Kebanyakan peraturan
tersebut dilanggar sesekali oleh kedua belah pihak.
Jalannya pertempuran
Persiapan Tempur |
Beberapa saat sebelum perang
Pada hari pertempuran
pertama, begitu juga pada hari-hari berikutnya, pasukan para Korawa berbaris
menghadap barat sedangkan pasukan para Pandawa berbaris menghadap timur. Pasukan
Korawa membentuk formasi seperti burung elang: pasukan penunggang gajah sebagai
tubuhnya; pasukan para Raja dan ksatria di barisan depan sebagai kepalanya; dan
pasukan penunggang kuda sebagai sayapnya. Dalam urusan perang, Bisma
berkonsultasi dengan panglima Drona, Bahlika dan Kripa.
Pasukan Pandawa diatur
oleh Yudistira dan Arjuna agar membentuk “formasi Vajra”. Karena pasukan
Pandawa lebih kecil daripada pasukan Korawa, maka strategi berperang dibuat
agar memungkinkan pasukan yang kecil untuk menyerang pasukan yang besar. Sesuai
strategi Pandawa, pasukan pemanah akan menghujani musuh dengan panah dari
belakang pasukan garis depan. Pasukan garis depan menggunakan senjata langsung
jarak pendek seperti: gada, pedang, kapak, tombak, dll. Pasukan Korawa terdiri
dari sebelas divisi di bawah perintah Bisma. Sepuluh divisi pasukan Korawa
membentuk barisan yang sangat hebat, sedangkan divisi kesebelas masih berada di
bawah aba-aba langsung dari Bisma, dan sebagian divisi melindunginya dari
serangan langsung karena Resi Bisma sangat berguna dan merupakan harapan untuk
menang.
Setelah sepakat dengan
formasi dan strategi masing-masing, pasukan kedua belah pihak berbaris rapi.

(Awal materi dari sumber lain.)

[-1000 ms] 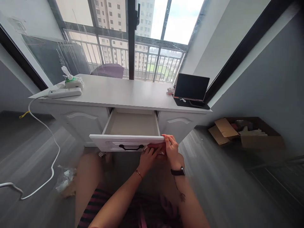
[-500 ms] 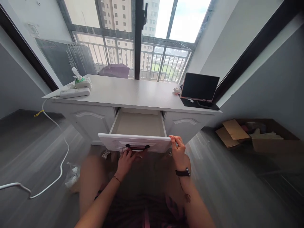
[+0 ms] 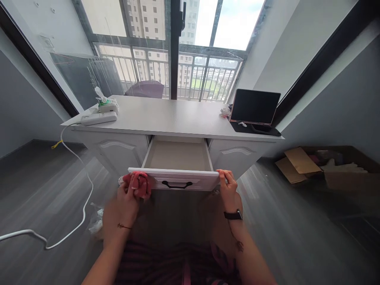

Para Raja dan ksatria gagah perkasa tampak siap untuk berperang. Duryodana
optimis melihat pasukan Korawa memiliki para ksatria tangguh yang setara dengan
Bima dan Arjuna. Namun ada tokoh-tokoh lain yang setara dengan mereka seperti
Yuyudana, Wirata, dan Drupada yang ia anggap sebagai batu rintangan dalam
mencapai kajayaan dalam pertempuran. Ia juga optimis karena ksatria-ksatria
yang sangat ahli di bidang militer, yaitu Bisma, Karna, Kritawarma, Wikarna,
Burisrawas, dan Kripa, ada di pihaknya. Selain itu Raja agung seperti
Yudhamanyu dan Uttamauja yang sangat perkasa juga turut berpartisipasi dalam
pertempuran sebagai penghancur bagi musuh-musuhnya. Bisma, dengan diikuti oleh
Para Raja dan ksatria dari kedua belah pihak meniup “sangkala” (terompet
kerang) mereka tanda pertempuran akan segera dimulai.
Ketika terompet sudah
ditiup dan kedua pasukan sudah berhadap-hadapan, bersiap-siap untuk bertempur,
Arjuna menyuruh Kresna, guru spiritual sekaligus kusir keretanya, agar
mengemudikan keretanya menuju ke tengah medan pertempuran supaya ia bisa
melihat, siapa yang siap bertempur dan siapa yang harus ia hadapi. Tiba-tiba
Arjuna dilanda perasaan takut akan kemusnahan wangsa Bharata, keturunan Kuru,
nenek moyangnya. Arjuna juga dilanda kebimbangan akan melanjutkan pertarungan
atau tidak. Ia melihat kakek tercintanya, bersama-sama dengan gurunya, paman,
saudara sepupu, ipar, mertua, dan teman bermain semasa kecil, semuanya kini
berada di Kurukshetra, harus bertarung dengannya dan saling bunuh. Arjuna
merasa lemah dan tidak tega untuk melakukannya.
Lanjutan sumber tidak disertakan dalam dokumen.